**Your goal:** An exact copy of all the data below is needed, without its pictures.

↓

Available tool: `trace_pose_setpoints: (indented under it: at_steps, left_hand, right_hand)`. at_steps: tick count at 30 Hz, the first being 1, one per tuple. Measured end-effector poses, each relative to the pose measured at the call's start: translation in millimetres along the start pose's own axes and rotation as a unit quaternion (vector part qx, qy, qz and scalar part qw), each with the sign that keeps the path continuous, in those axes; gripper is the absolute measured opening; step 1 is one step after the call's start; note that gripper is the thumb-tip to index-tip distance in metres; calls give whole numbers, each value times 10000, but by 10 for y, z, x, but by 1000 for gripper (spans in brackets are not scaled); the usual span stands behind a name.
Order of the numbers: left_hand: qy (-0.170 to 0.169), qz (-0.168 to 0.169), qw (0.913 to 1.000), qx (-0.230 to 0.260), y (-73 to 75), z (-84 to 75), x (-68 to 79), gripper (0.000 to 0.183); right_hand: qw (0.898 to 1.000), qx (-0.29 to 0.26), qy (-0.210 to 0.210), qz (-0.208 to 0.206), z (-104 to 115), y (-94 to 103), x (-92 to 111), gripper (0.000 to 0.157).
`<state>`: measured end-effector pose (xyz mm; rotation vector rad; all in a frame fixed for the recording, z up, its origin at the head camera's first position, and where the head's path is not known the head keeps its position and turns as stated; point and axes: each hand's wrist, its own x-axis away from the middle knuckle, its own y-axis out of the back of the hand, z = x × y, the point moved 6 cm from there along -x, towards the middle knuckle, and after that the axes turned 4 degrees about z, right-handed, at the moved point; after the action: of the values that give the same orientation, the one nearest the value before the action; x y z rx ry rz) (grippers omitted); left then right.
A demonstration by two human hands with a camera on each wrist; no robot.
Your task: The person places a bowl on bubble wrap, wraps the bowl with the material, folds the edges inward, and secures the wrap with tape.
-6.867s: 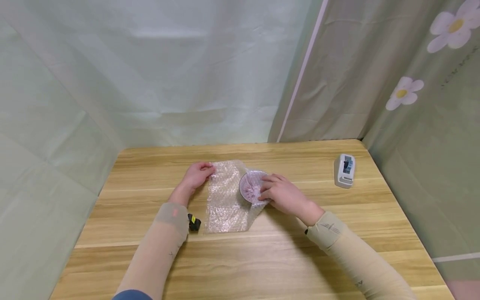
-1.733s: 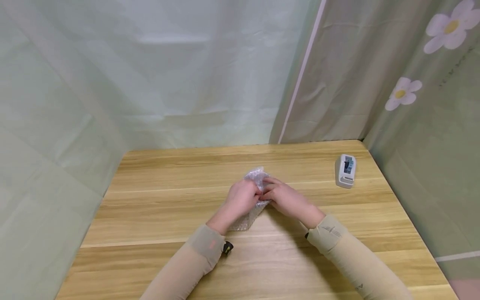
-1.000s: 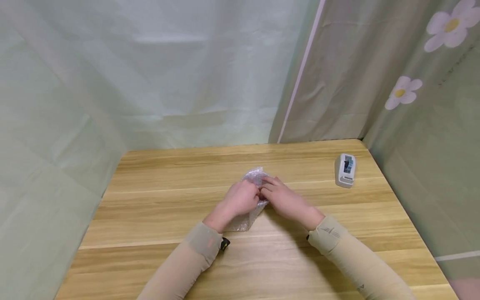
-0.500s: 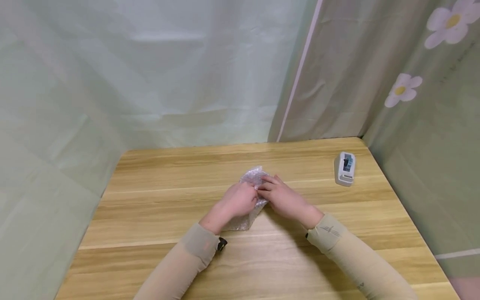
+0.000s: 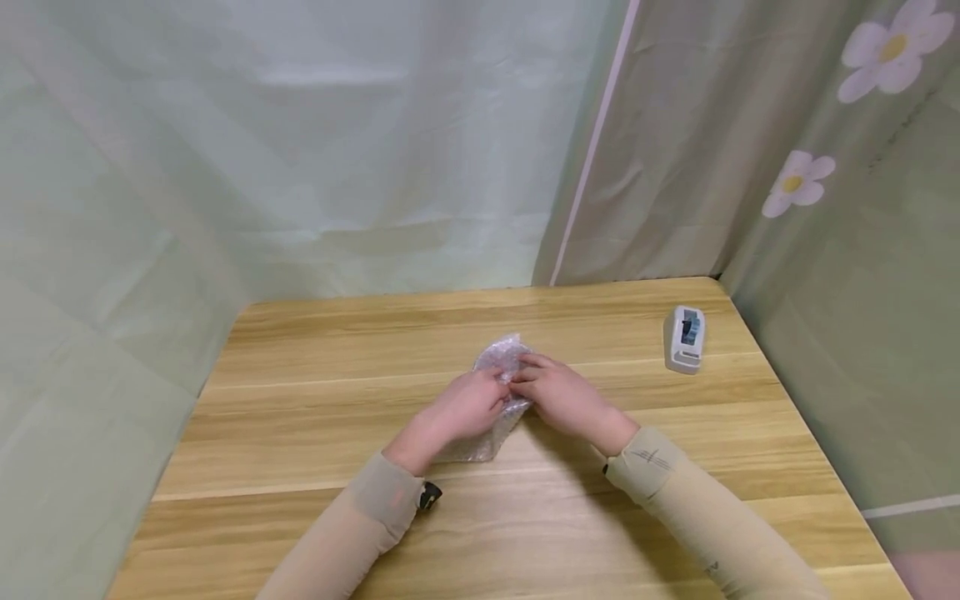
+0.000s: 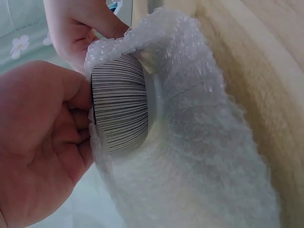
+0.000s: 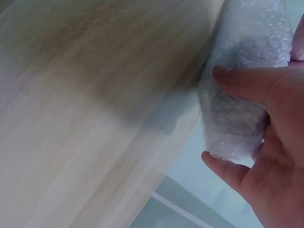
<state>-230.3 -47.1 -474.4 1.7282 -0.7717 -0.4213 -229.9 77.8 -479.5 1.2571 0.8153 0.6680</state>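
A bowl with dark stripes on a white outside (image 6: 118, 99) stands rim up on the wooden table, wrapped in clear bubble wrap (image 6: 204, 123). The wrap is drawn up over its top, and a loose flap reaches toward the near side. My left hand (image 5: 468, 404) has its bent fingers on the wrap at the bowl's rim, palm facing the bowl in the left wrist view. From the other side my right hand (image 5: 566, 400) grips the wrapped bowl, its thumb and fingers round the wrap. In the head view both hands' fingertips meet over the bowl's middle.
A grey-white tape dispenser (image 5: 684, 340) with a blue roll stands at the table's back right. The wooden table (image 5: 315, 358) reaches back to pale curtains (image 5: 360, 167) hung on several sides, printed with white flowers at the right.
Since the oldest frame, my left hand has come from the wrap's left edge to the bowl, and that side of the wrap is folded over it. Lately the left hand has shifted slightly left.
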Motion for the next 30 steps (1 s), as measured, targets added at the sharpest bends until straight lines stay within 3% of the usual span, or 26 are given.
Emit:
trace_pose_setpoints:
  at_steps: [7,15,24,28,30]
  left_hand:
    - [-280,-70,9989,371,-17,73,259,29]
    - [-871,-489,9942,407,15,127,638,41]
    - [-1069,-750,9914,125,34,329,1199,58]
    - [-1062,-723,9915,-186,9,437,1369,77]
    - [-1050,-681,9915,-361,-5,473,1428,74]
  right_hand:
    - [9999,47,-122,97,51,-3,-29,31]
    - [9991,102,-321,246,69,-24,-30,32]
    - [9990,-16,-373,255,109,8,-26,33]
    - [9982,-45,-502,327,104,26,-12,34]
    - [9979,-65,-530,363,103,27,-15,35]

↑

**Result for this task:**
Available tool: `trace_pose_setpoints: (indented under it: at_steps, left_hand, right_hand)`. at_steps: tick count at 30 Hz, the first being 1, one per tuple. Measured end-effector poses, each relative to the pose measured at the call's start: translation in millimetres along the start pose's own axes and rotation as a unit quaternion (vector part qx, qy, qz and scalar part qw), each with the sign that keeps the path continuous, in those axes; gripper is the absolute measured opening; step 1 is one step after the call's start; note that gripper is the thumb-tip to index-tip distance in metres; calls give whole numbers, each value times 10000, but by 10 for y, z, x, but by 1000 for gripper (spans in brackets are not scaled); the usual span stands behind a name.
Order of the numbers: left_hand: qy (-0.170 to 0.169), qz (-0.168 to 0.169), qw (0.913 to 1.000), qx (-0.230 to 0.260), y (-73 to 75), z (-84 to 75), x (-68 to 79), gripper (0.000 to 0.183); right_hand: qw (0.898 to 1.000), qx (-0.29 to 0.26), qy (-0.210 to 0.210), qz (-0.208 to 0.206), z (-104 to 115), y (-94 to 103), x (-92 to 111), gripper (0.000 to 0.157).
`<state>`: measured end-effector pose (xyz mm; rotation vector rad; all in a frame fixed for the recording, z up, its origin at the head camera's first position, and where the head's path is not known the head keeps its position and turns as stated; point and axes: each hand's wrist, its own x-axis away from the middle knuckle, its own y-axis out of the back of the hand, z = x × y, the point moved 6 cm from there along -x, towards the middle knuckle, and after that the axes turned 4 degrees about z, right-handed, at the moved point; after the action: of the values that give the same orientation, the one nearest the value before the action; x y z rx ry rz) (grippers omitted); left then right.
A demonstration by two human hands with a camera on each wrist; no robot.
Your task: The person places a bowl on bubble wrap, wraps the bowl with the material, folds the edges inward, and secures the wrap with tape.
-6.867s: 
-1.733s: 
-1.000s: 
-0.500s: 
+0.000s: 
+0.000s: 
+0.000s: 
<state>-230.3 -47.1 -474.4 1.7282 -0.7717 -0.4213 -229.9 77.8 -479.5 1.2571 0.8153 0.6680</state>
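A bowl with dark stripes on a white outside (image 6: 118, 99) stands rim up on the wooden table, wrapped in clear bubble wrap (image 6: 204, 123). The wrap is drawn up over its top, and a loose flap reaches toward the near side. My left hand (image 5: 468, 404) has its bent fingers on the wrap at the bowl's rim, palm facing the bowl in the left wrist view. From the other side my right hand (image 5: 566, 400) grips the wrapped bowl, its thumb and fingers round the wrap. In the head view both hands' fingertips meet over the bowl's middle.
A grey-white tape dispenser (image 5: 684, 340) with a blue roll stands at the table's back right. The wooden table (image 5: 315, 358) reaches back to pale curtains (image 5: 360, 167) hung on several sides, printed with white flowers at the right.
Since the oldest frame, my left hand has come from the wrap's left edge to the bowl, and that side of the wrap is folded over it. Lately the left hand has shifted slightly left.
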Motion for the next 30 steps (1 s), as measured, targets added at the sharpest bends until straight lines stay within 3% of the usual span, or 26 are given.
Emit:
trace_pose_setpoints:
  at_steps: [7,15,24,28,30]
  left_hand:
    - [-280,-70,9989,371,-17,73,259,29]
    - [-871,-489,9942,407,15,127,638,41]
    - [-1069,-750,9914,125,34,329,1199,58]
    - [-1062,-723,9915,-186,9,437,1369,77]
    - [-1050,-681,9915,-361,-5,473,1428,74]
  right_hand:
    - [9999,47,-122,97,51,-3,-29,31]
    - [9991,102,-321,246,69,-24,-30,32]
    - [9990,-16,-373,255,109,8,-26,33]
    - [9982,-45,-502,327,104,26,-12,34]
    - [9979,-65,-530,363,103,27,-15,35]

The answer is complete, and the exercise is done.